Begin at the line below that has "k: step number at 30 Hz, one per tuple" and stop after the line that has "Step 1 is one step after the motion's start". Please restate only those lines, word for word.

__Stored data__
Start of Block

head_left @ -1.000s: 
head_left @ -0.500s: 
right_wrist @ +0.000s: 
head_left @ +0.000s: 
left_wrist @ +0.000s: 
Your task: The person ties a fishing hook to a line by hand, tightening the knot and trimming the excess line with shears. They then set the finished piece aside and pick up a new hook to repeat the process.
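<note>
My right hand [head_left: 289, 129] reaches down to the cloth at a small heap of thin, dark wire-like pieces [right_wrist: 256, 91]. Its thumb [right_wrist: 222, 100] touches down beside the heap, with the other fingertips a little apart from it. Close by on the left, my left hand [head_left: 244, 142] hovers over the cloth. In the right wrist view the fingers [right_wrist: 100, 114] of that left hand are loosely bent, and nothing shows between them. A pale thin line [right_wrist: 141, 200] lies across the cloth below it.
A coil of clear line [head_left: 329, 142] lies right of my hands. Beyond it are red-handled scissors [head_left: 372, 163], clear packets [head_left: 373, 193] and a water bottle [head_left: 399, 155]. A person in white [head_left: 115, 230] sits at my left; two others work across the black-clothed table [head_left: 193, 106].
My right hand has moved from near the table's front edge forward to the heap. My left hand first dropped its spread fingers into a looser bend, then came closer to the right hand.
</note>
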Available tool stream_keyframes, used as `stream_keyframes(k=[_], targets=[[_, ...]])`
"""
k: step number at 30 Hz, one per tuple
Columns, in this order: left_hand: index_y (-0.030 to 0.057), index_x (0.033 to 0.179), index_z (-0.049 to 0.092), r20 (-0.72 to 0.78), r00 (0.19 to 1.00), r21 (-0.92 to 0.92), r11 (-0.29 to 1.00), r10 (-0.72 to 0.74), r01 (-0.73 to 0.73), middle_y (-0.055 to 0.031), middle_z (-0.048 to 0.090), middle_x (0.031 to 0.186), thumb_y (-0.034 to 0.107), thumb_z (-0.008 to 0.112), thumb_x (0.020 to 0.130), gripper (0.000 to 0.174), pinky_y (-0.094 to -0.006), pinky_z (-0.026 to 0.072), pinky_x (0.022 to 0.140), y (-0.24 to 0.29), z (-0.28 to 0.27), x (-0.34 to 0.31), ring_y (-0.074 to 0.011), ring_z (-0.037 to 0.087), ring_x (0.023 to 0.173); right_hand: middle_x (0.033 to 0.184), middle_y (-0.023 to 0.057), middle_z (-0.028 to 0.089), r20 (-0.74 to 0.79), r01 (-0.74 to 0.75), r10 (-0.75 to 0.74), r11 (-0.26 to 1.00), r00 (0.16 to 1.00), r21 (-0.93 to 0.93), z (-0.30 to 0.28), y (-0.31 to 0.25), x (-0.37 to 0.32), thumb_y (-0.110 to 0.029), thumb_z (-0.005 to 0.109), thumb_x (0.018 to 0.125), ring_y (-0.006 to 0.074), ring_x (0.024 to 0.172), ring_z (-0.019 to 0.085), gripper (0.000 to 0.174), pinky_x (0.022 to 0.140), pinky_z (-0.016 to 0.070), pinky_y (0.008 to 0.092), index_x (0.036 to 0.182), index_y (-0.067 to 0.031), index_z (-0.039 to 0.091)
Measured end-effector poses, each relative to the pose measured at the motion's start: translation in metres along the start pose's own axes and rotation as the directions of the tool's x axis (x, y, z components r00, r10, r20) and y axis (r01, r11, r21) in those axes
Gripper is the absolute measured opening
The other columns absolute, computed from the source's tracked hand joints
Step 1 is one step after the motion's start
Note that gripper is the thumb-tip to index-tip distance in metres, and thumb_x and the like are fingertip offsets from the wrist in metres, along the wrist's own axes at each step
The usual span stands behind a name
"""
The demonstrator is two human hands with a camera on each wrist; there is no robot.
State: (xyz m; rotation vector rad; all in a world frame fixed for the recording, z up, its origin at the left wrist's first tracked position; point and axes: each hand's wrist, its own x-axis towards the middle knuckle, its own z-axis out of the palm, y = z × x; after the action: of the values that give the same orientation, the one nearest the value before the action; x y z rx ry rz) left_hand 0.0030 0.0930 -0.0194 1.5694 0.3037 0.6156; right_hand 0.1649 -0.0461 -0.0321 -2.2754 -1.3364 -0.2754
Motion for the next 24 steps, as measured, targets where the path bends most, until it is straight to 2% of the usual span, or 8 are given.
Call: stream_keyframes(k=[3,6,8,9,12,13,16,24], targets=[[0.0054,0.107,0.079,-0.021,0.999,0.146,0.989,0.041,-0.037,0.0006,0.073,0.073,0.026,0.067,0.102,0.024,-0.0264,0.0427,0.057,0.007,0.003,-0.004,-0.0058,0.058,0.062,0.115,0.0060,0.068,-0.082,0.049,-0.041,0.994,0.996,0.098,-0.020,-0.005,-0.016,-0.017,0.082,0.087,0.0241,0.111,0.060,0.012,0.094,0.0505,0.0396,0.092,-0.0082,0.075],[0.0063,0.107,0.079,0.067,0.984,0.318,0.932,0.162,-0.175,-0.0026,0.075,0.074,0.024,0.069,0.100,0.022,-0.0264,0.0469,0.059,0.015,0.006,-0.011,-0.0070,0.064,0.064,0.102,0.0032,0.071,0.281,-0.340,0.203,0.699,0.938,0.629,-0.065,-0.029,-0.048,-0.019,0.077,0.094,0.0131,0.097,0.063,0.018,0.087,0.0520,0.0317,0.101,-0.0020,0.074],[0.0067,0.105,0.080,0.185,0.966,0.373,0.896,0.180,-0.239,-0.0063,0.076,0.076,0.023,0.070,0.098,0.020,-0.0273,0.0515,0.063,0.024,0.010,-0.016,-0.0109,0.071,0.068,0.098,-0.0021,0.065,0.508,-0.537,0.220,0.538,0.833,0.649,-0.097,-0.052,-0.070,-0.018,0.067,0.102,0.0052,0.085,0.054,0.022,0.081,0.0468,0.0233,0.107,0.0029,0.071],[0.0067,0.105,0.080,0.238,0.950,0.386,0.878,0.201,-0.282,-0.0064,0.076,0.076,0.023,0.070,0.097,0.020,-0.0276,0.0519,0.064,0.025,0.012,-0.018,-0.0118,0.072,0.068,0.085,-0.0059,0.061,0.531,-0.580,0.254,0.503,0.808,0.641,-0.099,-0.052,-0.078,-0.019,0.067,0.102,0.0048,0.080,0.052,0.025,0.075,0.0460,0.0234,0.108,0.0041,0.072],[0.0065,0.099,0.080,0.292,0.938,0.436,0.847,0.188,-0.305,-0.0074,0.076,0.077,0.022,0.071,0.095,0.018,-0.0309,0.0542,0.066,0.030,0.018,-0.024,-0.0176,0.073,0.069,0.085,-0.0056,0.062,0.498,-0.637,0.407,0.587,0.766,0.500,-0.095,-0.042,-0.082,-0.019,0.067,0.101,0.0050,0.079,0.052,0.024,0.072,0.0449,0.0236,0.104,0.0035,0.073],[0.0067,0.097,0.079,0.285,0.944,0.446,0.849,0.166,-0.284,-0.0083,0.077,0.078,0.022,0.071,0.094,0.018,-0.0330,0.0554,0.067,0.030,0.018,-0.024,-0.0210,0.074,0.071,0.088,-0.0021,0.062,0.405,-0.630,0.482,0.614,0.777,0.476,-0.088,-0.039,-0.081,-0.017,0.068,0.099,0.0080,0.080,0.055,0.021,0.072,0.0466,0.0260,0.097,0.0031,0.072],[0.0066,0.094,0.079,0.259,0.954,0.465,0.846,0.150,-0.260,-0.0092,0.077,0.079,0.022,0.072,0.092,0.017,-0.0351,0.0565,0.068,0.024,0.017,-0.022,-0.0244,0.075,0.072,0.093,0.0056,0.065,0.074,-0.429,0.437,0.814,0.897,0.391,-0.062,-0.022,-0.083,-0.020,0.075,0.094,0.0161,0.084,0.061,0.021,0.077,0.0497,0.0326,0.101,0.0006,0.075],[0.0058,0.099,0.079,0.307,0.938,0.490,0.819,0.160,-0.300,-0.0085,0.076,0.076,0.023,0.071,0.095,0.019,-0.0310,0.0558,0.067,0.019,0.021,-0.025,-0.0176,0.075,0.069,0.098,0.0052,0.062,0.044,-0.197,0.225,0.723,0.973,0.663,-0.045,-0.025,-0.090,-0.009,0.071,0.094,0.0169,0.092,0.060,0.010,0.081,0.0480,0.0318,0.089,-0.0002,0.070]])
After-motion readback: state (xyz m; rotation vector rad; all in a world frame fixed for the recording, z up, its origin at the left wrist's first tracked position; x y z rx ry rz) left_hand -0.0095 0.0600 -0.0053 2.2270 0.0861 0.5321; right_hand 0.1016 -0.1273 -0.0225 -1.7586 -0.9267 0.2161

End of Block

__Solution below__
k: step number at 30 Hz, one per tuple
Columns, in this order: left_hand: index_y (-0.030 to 0.057), index_x (0.033 to 0.179), index_z (-0.049 to 0.092), r20 (-0.72 to 0.78), r00 (0.19 to 1.00), r21 (-0.92 to 0.92), r11 (-0.29 to 1.00), r10 (-0.72 to 0.74), r01 (-0.73 to 0.73), middle_y (-0.055 to 0.031), middle_z (-0.048 to 0.090), middle_x (0.031 to 0.186), thumb_y (-0.034 to 0.107), thumb_z (-0.008 to 0.112), thumb_x (0.020 to 0.130), gripper (0.000 to 0.174), pinky_y (-0.094 to -0.006), pinky_z (-0.026 to 0.072), pinky_x (0.022 to 0.140), y (-0.24 to 0.29), z (-0.28 to 0.27), x (-0.34 to 0.31), ring_y (-0.074 to 0.011), ring_z (-0.037 to 0.087), ring_x (0.023 to 0.173); right_hand: middle_x (0.033 to 0.184), middle_y (-0.023 to 0.057), middle_z (-0.028 to 0.089), r20 (-0.74 to 0.79), r01 (-0.74 to 0.75), r10 (-0.75 to 0.74), r11 (-0.26 to 1.00), r00 (0.16 to 1.00), r21 (-0.93 to 0.93), z (-0.30 to 0.28), y (-0.31 to 0.25), x (-0.37 to 0.32), thumb_y (-0.110 to 0.029), thumb_z (-0.005 to 0.109), thumb_x (0.018 to 0.125), ring_y (-0.006 to 0.074), ring_x (0.024 to 0.172), ring_z (-0.019 to 0.085), gripper (0.000 to 0.174), pinky_x (0.022 to 0.140), pinky_z (-0.016 to 0.070), pinky_y (0.008 to 0.092), index_x (0.036 to 0.182), index_y (-0.067 to 0.031), index_z (-0.039 to 0.091)
Measured end-effector poses, each relative to the pose measured at the motion's start: translation in metres along the start pose's own axes and rotation as the directions of the tool's x axis (x, y, z components r00, r10, r20) and y axis (r01, r11, r21) in those axes
Gripper is the absolute measured opening
The other columns absolute, computed from the source's tracked hand joints
Step 1 is one step after the motion's start

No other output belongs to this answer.